For good and valuable consideration, receipt of which is hereby acknowledged by both the
Employer and Executive, the parties desire to amend the Employment Agreement as set forth below.
AMENDMENT
1. Section 6.4 of the Employment Agreement shall be deleted in its entirety and replaced with
the following:
“6.4 SEVERANCE
Should Executive’s employment with the Employer be terminated by the Employer Without Cause or
should Executive resign his employment with the Employer for Good Reason, then, subject to
Executive executing, and failing to revoke during any applicable revocation period, the Severance
Agreement and General Release attached as Exhibit A to this Agreement within forty-five (45) days
after Executive’s termination of employment, the Employer will provide to Executive the following:
the Executive shall be entitled to:
(i) a lump sum payment equal to two (2) years of his then current Base Salary;
(ii) a lump sum payment equal to two (2) times his then current cash bonus target
amount; and
(iii) a lump sum payment of a prorated bonus for the bonus period during which the
termination of employment occurs determined by multiplying (A) the bonus, if any, Executive
would have been entitled to receive for such bonus period if Executive’s employment had not
terminated (based on actual performance during such bonus period) by (B) a fraction, the
numerator of which is the number of days Executive was employed with the Company during the
applicable bonus period and the denominator of which is the total number of calendar days in
such bonus period.
Subject to Section 6.7, such lump sum payment under this Section will be made no later than
sixty (60) days following the Executive’s Separation from Service on or after the date the
Executive’s employment is terminated, provided, that if such period of 60 days spans two taxable
years, the severance will be paid in the second taxable year, and provided, further, that the
prorated bonus referred to in Section 6.4(iii) above will be paid at the same time bonuses for the
applicable bonus period, if any, are paid to the Company’s executive officers generally.
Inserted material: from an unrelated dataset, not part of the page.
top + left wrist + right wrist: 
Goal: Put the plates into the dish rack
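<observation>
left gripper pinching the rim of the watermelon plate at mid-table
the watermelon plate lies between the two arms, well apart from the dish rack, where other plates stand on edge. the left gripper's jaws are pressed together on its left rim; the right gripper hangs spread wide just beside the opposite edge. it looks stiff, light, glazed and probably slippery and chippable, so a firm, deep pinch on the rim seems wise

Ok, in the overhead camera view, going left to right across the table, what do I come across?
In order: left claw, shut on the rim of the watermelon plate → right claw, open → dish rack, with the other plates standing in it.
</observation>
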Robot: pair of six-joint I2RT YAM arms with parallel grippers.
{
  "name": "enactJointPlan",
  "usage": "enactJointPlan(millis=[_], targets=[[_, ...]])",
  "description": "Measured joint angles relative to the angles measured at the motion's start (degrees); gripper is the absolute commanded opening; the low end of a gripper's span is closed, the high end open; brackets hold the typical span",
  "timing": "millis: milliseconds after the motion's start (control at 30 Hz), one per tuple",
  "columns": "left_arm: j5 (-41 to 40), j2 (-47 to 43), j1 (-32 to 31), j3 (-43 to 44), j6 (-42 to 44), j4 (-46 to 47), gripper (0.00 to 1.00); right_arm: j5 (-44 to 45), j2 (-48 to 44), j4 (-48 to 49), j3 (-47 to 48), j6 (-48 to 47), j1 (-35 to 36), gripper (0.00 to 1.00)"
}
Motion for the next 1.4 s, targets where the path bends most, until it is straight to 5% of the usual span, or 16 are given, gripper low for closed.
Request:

Severance payments do not result in extending employment beyond the termination date.”
2. Section 6.5(a) of the Employment Agreement shall be deleted in its entirety and replaced
with the following:
“(a) If, within 12 months after a Change of Control, Executive’s position is terminated
by the Employer without Cause or Executive resigns his employment for Good Reason, then,
subject to Executive executing, and failing to revoke during any applicable revocation
period, the Severance Agreement and General Release attached as Exhibit A to this Agreement
within forty-five (45) days after Executive’s termination of employment, the Executive shall
be entitled to the following in lieu of the amounts set forth in Section 6.4:
(i) a lump sum payment equal to two (2) years of his then current Base Salary;
(ii) a lump sum payment equal to two (2) times his then current cash bonus
target amount;
(iii) a lump sum payment of a prorated bonus for the bonus period during which
the termination of employment occurs determined by multiplying (A) the bonus, if
any, Executive would have been entitled to receive for such bonus period if
Executive’s employment had not terminated (based on actual performance during such
bonus period) by (B) a fraction, the numerator of which is the number of days
Executive was employed with the Company during the applicable bonus period and the
denominator of which is the total number of calendar days in such bonus period;
(iv) vesting of Executive’s equity awards, if any, to the extent provided for
under the terms and conditions of the equity award agreements;
(v) a lump sum payment equal to the cost of COBRA coverage for eighteen (18)
months for continued medical benefits for the Executive and his dependents
(including his spouse) who were covered as of such termination event under the
medical benefit plan as in effect for employees of the Employer during the coverage
period, or the substantial equivalence; and
(vi) a lump sum payment equal to the aggregate of eighteen (18) months of
premiums for the Executive’s individual basic life insurance policy provided by the
Employer’s group life insurance carrier upon conversion of the Executive’s coverage
under the Employer’s group life insurance plan to an individual policy as of such
termination event, provided the Executive timely elects (but in no event later than
sixty (60) days after the Executive’s Separation from Service) to convert his life
insurance coverage provided under the Employer’s group life insurance plan to an
individual policy.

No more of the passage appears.